Our method followed Richardson et al. (2003), in investigating whether processing different sorts of spatial language produces corresponding visual imagery. Subjects heard sentences encoding downwards (The bottle fell.) or upwards (The ant climbed.) motion. Immediately after each sentence, a circle or square appeared in one of four positions on the screen (up, down, left, or right) and subjects decided as quickly as possible what the shape was. Since visual imagery is known to make use of the visual system (Kosslyn et al 2001), if language understanders perform perceptual imagery while understanding sentences denoting upwards or downwards motion, then hearing sentences encoding upwards or downwards motion should selectively interfere with using the visual system for other purposes. Thus, we expected interference by a sentence encoding motion in a particular direction (up or down) on categorization of a shape in that same part of the visual field.

We tested four types of intransitive sentence: literal up or down sentences (like those above), metaphorical sentences using the same verbs (like The cost fell, and The temperature climbed), abstract descriptions of quantity change (like The cost increased versus The temperature decreased) and finally sentences in which the subject was strongly associated with upness or downness but the verb was not (like The grass glistened versus The sky darkened). 

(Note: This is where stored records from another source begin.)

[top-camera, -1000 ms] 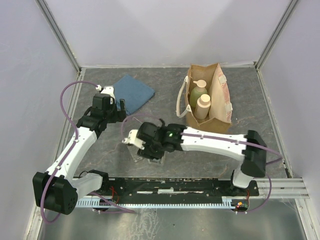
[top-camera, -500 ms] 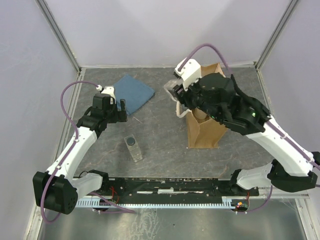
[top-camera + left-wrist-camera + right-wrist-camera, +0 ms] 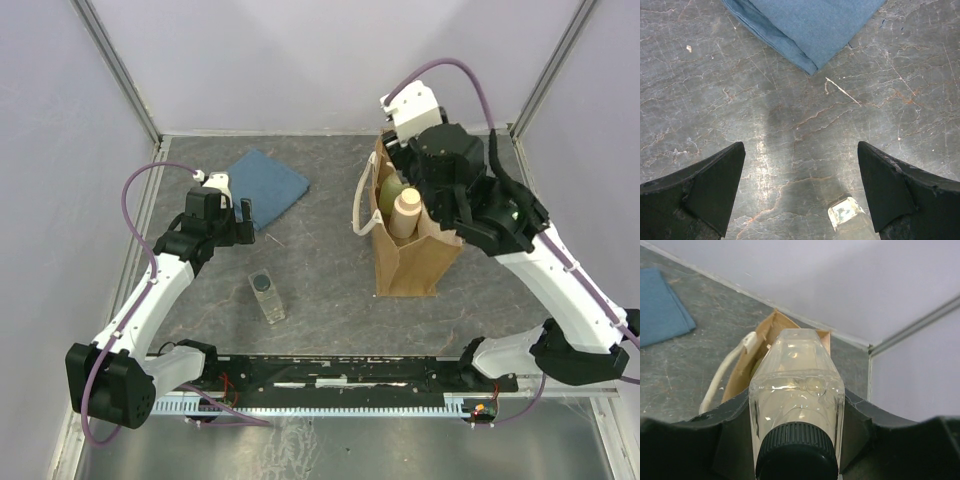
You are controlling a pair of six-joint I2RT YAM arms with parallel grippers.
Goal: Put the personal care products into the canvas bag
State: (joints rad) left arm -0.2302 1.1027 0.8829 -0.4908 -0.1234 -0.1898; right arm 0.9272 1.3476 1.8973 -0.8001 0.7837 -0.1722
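Right gripper [image 3: 796, 407] clamps a clear bottle [image 3: 796, 372] above the canvas bag [image 3: 410, 268]; I see left gripper [image 3: 800, 187] spread wide.

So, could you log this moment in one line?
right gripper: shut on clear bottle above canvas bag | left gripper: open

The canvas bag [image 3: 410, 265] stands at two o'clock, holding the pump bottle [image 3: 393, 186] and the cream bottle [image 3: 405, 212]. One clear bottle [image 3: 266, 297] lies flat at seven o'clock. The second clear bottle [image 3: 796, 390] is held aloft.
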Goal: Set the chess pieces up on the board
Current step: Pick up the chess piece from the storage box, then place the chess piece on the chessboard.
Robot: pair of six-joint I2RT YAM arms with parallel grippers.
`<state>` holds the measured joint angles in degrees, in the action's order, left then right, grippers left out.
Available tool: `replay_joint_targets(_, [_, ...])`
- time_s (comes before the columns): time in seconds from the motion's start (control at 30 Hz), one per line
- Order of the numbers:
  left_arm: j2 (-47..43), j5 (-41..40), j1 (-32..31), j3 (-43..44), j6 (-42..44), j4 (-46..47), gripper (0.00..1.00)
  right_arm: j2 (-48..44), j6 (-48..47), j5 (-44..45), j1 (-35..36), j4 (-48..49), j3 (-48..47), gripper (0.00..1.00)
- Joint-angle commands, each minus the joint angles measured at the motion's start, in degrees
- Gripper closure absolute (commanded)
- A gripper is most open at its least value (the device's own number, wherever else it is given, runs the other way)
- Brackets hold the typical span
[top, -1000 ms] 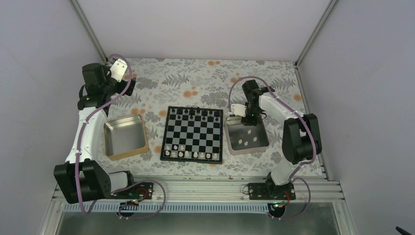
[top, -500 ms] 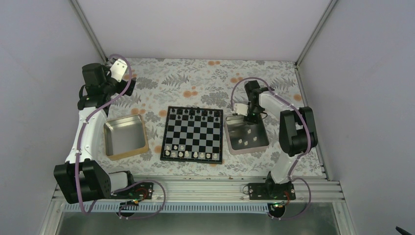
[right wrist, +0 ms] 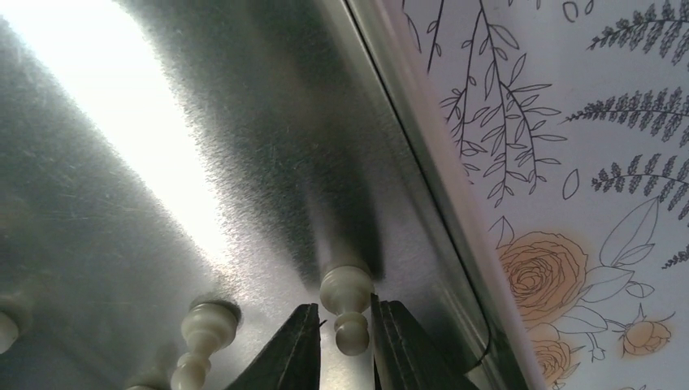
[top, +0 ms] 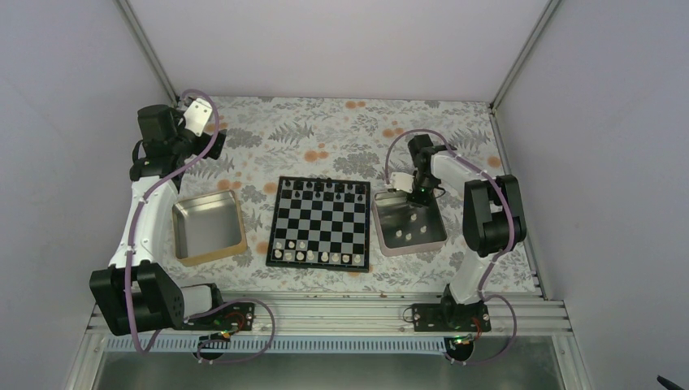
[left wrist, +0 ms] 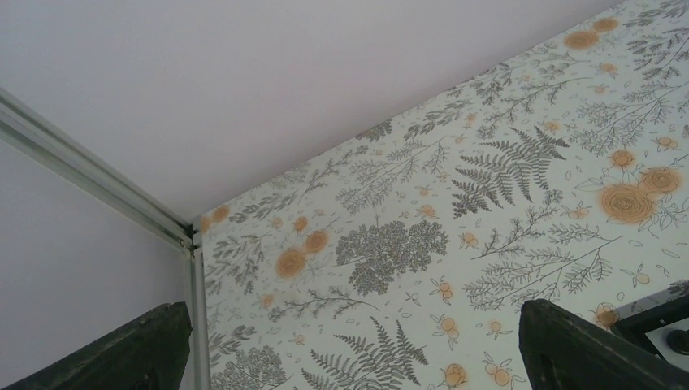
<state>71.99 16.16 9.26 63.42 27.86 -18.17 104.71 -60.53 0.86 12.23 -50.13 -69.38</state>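
Observation:
The board [top: 321, 223] lies at the table's middle. White chess pieces [top: 317, 257] line its near row and black ones [top: 325, 188] its far row. My right gripper [top: 416, 195] reaches down into the far end of the right metal tray [top: 410, 252]. In the right wrist view this gripper [right wrist: 345, 317] has closed in on a white pawn [right wrist: 345, 296] that stands on the tray floor, with both fingers at its base. A second pawn [right wrist: 199, 341] stands just left of it. My left gripper [top: 213, 138] hangs open at the far left, well away from the board; its fingers [left wrist: 585, 349] hold nothing.
Loose white pieces [top: 414, 236] lie in the right tray. An empty gold-rimmed tray [top: 211, 258] sits left of the board. The right tray's wall [right wrist: 422, 162] runs close beside the gripped pawn. Frame posts and walls enclose the floral tabletop.
My right gripper sank a little further into the tray's far end and its jaws narrowed around the pawn. The left arm has not moved.

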Motion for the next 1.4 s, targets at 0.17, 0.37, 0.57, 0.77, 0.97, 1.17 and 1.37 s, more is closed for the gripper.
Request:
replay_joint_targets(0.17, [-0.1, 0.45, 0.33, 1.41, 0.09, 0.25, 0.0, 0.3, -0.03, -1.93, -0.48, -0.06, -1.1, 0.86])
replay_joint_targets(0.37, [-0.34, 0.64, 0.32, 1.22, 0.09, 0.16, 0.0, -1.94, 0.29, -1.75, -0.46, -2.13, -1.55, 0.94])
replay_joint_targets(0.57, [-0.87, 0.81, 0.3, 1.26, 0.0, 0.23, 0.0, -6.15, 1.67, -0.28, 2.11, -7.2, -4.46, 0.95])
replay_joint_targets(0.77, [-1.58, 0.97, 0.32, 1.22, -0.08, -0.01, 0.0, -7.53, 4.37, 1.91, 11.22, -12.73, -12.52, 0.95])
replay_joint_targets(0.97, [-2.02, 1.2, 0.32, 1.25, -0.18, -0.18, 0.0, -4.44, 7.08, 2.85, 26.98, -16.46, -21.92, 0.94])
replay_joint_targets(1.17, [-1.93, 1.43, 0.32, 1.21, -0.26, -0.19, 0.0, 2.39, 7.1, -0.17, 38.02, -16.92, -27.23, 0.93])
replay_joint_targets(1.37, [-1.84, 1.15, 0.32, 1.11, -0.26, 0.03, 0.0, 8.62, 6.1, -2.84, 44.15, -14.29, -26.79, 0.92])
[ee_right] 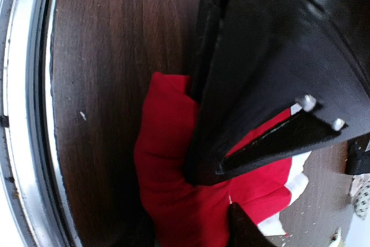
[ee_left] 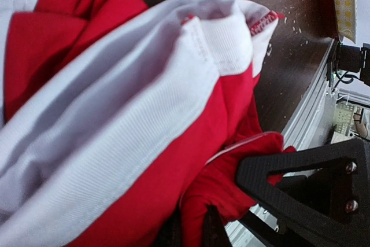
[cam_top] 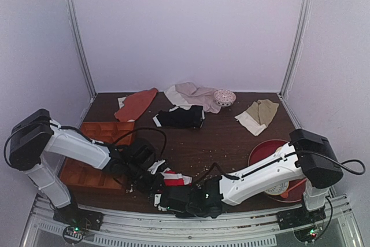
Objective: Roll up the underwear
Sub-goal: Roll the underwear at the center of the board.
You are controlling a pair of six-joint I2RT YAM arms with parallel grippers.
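Observation:
The red underwear [cam_top: 173,177], with white stripes, lies bunched near the table's front edge between both grippers. My left gripper [cam_top: 153,180] reaches in from the left. In the left wrist view its fingers [ee_left: 193,224] pinch a red fold, and the red and white fabric [ee_left: 144,114] fills the frame. My right gripper [cam_top: 173,196] comes in from the right, just in front of the bundle. In the right wrist view its fingers [ee_right: 191,229] sit on either side of the rolled red fabric [ee_right: 167,166]. The left gripper's black body [ee_right: 272,67] hides part of the fabric.
An orange compartment tray [cam_top: 87,166] stands at the left and a red plate [cam_top: 263,150] at the right. Black briefs [cam_top: 180,117], a beige garment [cam_top: 260,114], a pale garment [cam_top: 193,93], an orange-red cloth [cam_top: 136,105] and a small bowl [cam_top: 224,96] lie at the back. The metal front rail [ee_right: 23,143] runs close by.

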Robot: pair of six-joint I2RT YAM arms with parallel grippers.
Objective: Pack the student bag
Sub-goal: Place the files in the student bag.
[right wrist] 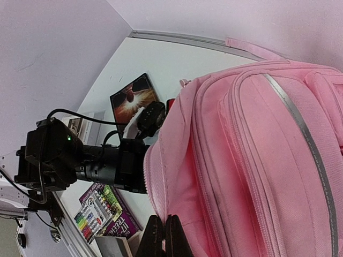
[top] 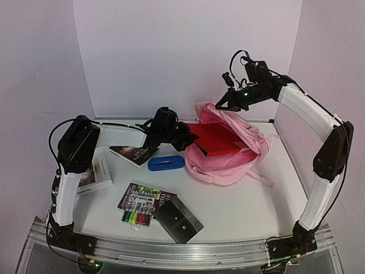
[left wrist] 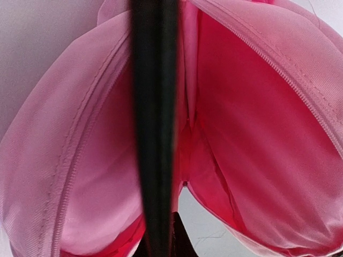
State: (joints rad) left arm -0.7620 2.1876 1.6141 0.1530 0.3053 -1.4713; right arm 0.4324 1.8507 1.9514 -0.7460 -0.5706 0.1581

Both types of concrete sentence (those encoding upwards versus downwards motion and those containing an up- or down-related subject) yielded significant interference (p<0.05) on responses in the categorization task. The abstract sentences yielded no such effect (p=0.72), nor did the metaphorical sentences (p=0.5). This suggests that perceptual imagery is important to literal motion sentence comprehension, but may be less so for metaphorical and abstract language. More broadly, the results support the psychological reality of mental imagery during language understanding and a view of linguistic semantics as an interface between language and embodied simulation.


Kosslyn, S.M., Ganis, G., and Thompson, W. L. (2001). Neural  foundations of imagery.     Nature Reviews Neuroscience, 2, 635 -642 

 

Lakoff, G. 1987. Women, fire, and dangerous things. Chicago: University of Chicago Press.

 

Richardson, D. C., Spivey, M. J., McRae, K., & Barsalou, L. W. 2003. Spatial representations activated during real-time comprehension of verbs. Cognitive Science.

 

Zwaan, R.A., Stanfield, R.A., Yaxley, R.H. (2002). Do language comprehenders routinely represent the shapes of objects? Psychological Science, 13, 168-171.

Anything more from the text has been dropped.